BEGIN Provided material
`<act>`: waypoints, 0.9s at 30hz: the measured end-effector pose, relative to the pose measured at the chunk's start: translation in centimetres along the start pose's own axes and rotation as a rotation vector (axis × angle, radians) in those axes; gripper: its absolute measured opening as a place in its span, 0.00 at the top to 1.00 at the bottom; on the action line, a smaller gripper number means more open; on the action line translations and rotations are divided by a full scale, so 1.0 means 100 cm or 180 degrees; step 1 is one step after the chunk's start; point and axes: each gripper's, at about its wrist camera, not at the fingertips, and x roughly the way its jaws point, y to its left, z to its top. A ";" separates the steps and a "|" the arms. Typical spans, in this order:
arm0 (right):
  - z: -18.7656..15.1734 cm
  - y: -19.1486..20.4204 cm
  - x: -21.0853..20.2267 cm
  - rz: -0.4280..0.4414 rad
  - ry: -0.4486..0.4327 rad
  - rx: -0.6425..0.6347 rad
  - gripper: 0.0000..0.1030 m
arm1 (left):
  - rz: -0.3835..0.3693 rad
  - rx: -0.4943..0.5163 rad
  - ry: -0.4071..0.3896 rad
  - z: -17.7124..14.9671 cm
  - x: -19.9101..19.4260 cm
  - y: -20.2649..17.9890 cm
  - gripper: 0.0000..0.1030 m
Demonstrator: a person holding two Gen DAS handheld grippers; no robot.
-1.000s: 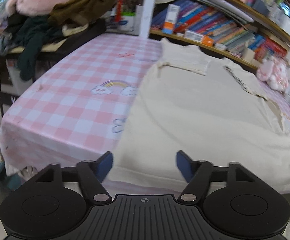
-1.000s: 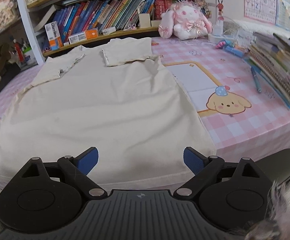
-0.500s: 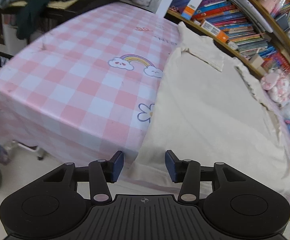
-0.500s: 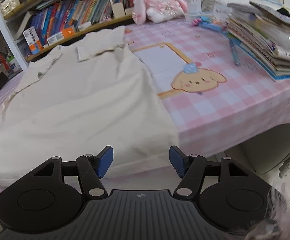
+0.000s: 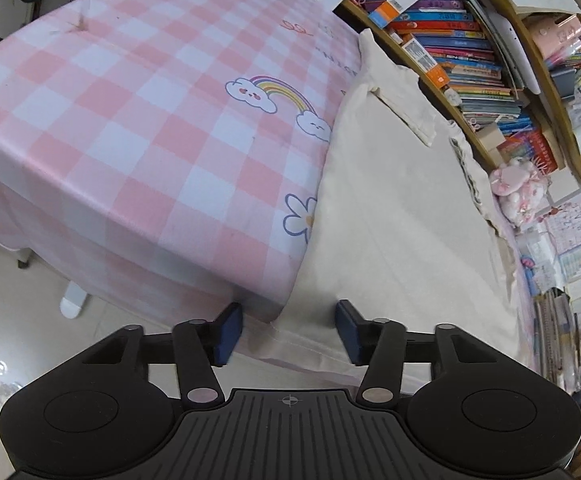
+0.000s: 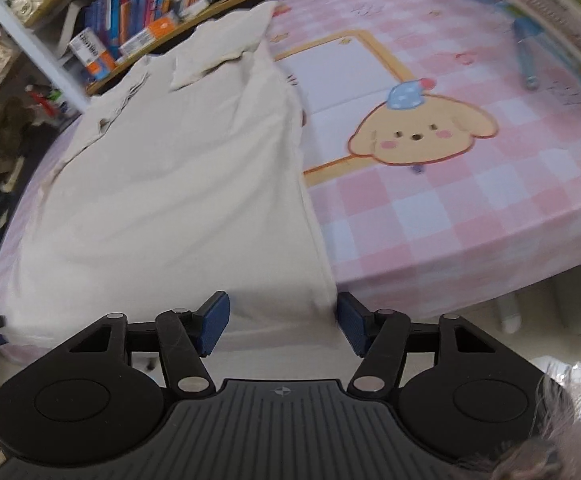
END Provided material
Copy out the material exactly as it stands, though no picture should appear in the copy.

### Reply
`<act>`: waypoints, 0.9s at 30hz: the measured end-effector pose, relative to the pose measured at the chunk's start: translation in centimetres along the start pose's own axes and rotation as a rotation vector (axis × angle, radians) in those axes; gripper: its absolute measured opening as a place in its span, 0.00 at the top to 1.00 at the bottom; on the action line, a smaller gripper number means more open; on the action line translations and rotations are divided by a full scale, so 1.0 means 100 cm or 180 degrees; step 1 is one step after the chunk's start; point and axes: each gripper's, at about its wrist camera, not at the fingertips, and x roughly the way its jaws point, y to its left, z to its top. A ";" separates the steps and a "|" the arms. Typical spans, in this order:
arm0 (right):
  - z: -18.7656..15.1734 cm
  - y: -19.1486..20.4204 cm
  - x: -21.0853..20.2267 cm
  - rz: -0.4280..0.4414 rad
  - ry: -0.4486..0.4327 rad
  - rx: -0.6425..0.6347 rad
  - gripper: 0.0000..0.1030 m
arm1 (left):
  - rz: -0.3835..0.3693 rad
  - rx: -0.4943..0.5163 rad
  - ry: -0.4071..0.3896 rad
  - z: -17.7124..14.9671 cm
  - x: -19.9101..19.4260 cm
  - y: -20.2649..17.9890 cm
  - gripper: 0.0000..0.1030 m
Demonstrator: a person holding two Gen DAS handheld grippers; no robot.
-1.000s: 
-1.000s: 
-0.500s: 
-0.500s: 
+0.000s: 
+0.000s: 

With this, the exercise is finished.